Prince of Persia is a series obsessed with the past—literally rewinding the clock. But when it came time to determine Prince of Persia's future, Ubisoft sought to make something entirely new: a Metroidvania that nevertheless takes inspiration from the highpoints of the series.

I recently sat down with some of the developers behind Prince of Persia: The Lost Crown, the upcoming revival, which looks to the series' 2D origins for inspiration—but has a few tricks up its sleeves as well.
 

Honoring a heritage


As the first entry in the franchise in more than a decade, The Lost Crown has big shoes to fill.
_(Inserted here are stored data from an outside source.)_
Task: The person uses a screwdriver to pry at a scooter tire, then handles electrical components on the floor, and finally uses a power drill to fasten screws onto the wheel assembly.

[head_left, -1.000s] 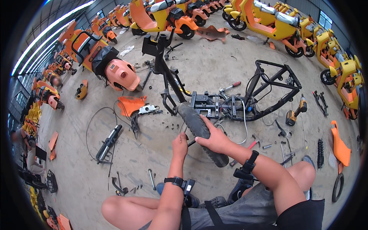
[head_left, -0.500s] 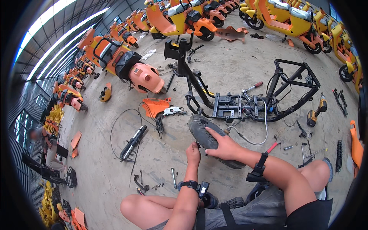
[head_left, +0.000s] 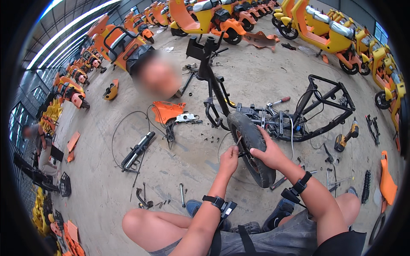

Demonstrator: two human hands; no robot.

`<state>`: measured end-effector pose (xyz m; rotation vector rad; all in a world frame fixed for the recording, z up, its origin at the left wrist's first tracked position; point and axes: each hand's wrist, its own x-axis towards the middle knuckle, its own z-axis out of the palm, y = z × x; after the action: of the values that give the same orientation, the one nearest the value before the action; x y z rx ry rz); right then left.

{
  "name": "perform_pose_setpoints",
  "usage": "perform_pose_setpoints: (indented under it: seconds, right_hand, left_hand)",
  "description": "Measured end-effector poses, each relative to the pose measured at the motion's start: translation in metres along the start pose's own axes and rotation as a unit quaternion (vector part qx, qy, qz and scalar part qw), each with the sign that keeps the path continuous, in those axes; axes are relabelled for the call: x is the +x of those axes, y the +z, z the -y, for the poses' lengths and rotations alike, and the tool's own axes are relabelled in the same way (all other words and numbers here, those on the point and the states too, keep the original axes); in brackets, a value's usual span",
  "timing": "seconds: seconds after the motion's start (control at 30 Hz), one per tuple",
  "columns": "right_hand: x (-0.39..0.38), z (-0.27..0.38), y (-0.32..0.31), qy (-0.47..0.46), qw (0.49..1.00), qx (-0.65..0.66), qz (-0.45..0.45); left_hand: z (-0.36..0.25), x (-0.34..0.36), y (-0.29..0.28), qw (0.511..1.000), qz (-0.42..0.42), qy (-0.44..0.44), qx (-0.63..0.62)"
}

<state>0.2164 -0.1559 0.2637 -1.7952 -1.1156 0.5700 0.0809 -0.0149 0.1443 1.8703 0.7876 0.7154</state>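
Concrete floor [head_left: 98, 175] spreads below. At picture centre, the right hand [head_left: 272, 155] grips the tilted black wheel [head_left: 248, 134]; the left hand [head_left: 229, 159] is closed at its left side, on what I cannot tell. Toward upper right stands a black scooter frame [head_left: 218, 92].

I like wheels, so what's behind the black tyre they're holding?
Behind the tyre, you can see a black metal frame and grey floor. The tyre covers part of the frame's lower front, so what's hidden there can't be seen.
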Motion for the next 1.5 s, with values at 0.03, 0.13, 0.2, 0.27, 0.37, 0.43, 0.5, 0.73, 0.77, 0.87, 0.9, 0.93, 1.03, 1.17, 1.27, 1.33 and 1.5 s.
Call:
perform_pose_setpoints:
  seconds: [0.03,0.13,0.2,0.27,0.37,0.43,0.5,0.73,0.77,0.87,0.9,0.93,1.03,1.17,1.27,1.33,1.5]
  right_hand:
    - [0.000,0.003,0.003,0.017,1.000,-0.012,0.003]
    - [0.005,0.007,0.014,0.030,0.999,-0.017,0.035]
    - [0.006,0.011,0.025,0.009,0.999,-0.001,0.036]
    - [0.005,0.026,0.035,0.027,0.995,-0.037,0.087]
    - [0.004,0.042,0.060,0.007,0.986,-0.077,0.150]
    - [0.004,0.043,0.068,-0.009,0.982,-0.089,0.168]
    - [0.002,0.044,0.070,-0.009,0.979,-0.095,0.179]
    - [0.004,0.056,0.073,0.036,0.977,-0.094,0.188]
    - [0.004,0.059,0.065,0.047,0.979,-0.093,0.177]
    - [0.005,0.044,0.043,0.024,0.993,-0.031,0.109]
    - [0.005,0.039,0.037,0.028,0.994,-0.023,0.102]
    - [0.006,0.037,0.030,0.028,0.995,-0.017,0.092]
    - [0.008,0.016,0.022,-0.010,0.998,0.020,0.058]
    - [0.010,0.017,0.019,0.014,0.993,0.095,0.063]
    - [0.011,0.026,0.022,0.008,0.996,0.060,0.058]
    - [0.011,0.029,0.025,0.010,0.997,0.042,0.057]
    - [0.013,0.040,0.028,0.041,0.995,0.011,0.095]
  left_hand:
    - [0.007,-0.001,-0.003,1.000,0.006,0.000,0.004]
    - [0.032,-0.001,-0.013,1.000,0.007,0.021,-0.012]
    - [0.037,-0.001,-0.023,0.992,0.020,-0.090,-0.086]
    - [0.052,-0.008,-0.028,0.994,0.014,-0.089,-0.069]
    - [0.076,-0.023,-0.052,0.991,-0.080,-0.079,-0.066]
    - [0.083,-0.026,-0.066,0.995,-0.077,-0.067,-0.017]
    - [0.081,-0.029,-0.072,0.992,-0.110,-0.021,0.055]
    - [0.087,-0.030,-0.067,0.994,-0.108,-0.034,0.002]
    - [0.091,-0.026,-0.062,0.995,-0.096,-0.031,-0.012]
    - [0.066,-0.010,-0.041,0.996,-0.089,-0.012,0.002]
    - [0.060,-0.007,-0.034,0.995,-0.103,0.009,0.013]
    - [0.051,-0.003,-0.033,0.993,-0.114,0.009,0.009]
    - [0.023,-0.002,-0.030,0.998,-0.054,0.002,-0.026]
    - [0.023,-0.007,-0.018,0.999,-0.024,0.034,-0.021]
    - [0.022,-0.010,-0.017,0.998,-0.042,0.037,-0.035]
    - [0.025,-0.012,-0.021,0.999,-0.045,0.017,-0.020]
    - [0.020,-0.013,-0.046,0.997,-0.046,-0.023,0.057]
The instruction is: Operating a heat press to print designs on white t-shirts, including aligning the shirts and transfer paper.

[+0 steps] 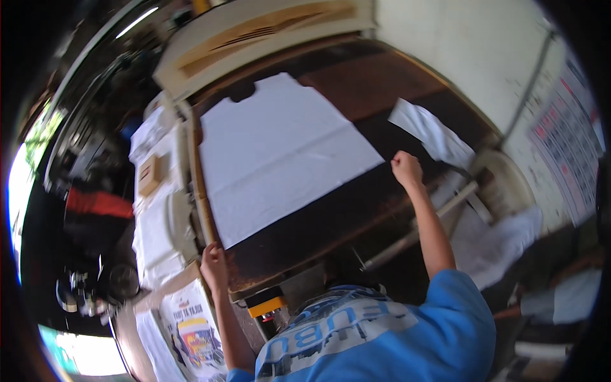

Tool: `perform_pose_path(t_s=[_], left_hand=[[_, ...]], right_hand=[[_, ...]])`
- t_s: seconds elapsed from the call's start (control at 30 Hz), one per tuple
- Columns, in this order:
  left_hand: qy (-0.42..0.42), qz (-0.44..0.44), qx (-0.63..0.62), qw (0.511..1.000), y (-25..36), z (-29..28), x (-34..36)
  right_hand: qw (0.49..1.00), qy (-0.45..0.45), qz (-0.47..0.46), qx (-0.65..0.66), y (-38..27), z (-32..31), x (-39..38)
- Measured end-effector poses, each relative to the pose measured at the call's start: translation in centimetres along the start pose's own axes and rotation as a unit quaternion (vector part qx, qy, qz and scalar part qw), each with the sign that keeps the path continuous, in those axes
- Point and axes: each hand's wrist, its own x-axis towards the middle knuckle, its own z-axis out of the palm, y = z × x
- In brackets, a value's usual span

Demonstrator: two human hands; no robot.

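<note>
A white sleeveless-shirt-shaped cloth panel lies flat on a dark brown table, its neckline at the far side. My left hand is closed at the table's left edge, right beside the panel's near left corner. My right hand makes a fist over the table, just off the panel's right corner. Whether either hand pinches cloth or anything else is hidden by the curled fingers. Beyond my right hand lies a crumpled white cloth piece.
White folded cloths and a small tan box line the left side. A yellow-and-black device sits below the near edge. At right are a cream plastic chair, a wall calendar and another person's sleeve.
</note>
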Motion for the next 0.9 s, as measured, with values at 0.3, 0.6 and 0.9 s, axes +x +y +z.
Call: perform_pose_path(t_s=[0.3,0.6,0.9], left_hand=[[-0.109,0.096,-0.099,0.984,7.4,6.4,-4.4],[-0.334,0.034,-0.243,0.910,15.1,10.7,-11.2],[-0.491,-0.056,-0.286,0.821,25.6,19.5,-17.0]], right_hand=[[0.992,0.077,0.078,0.068,11.4,-7.9,-12.5],[0.981,0.107,0.134,0.095,19.5,-13.0,-11.9],[0.951,0.134,0.119,0.254,32.0,-13.0,0.6]])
This fact isn't lost on Ubisoft Montpellier Senior Producer Abdelhak Elguess, who says that the team took a lot of inspiration from previous entries in the series—particularly The Sands of Time and the original 1989 Prince of Persia.

"It was important for us to take on the heritage of the brand, and in particular the question of time and acrobatic combat," says Elguess. "We've even created a nod to [The Sands of Time sequel] Warrior Within, with a dedicated costume."

But although The Lost Crown pays tribute to its forebears, Elguess sees it as a new direction for the series. "It's a new entry that respects the emotions we experience in a Prince of Persia," says Elguess.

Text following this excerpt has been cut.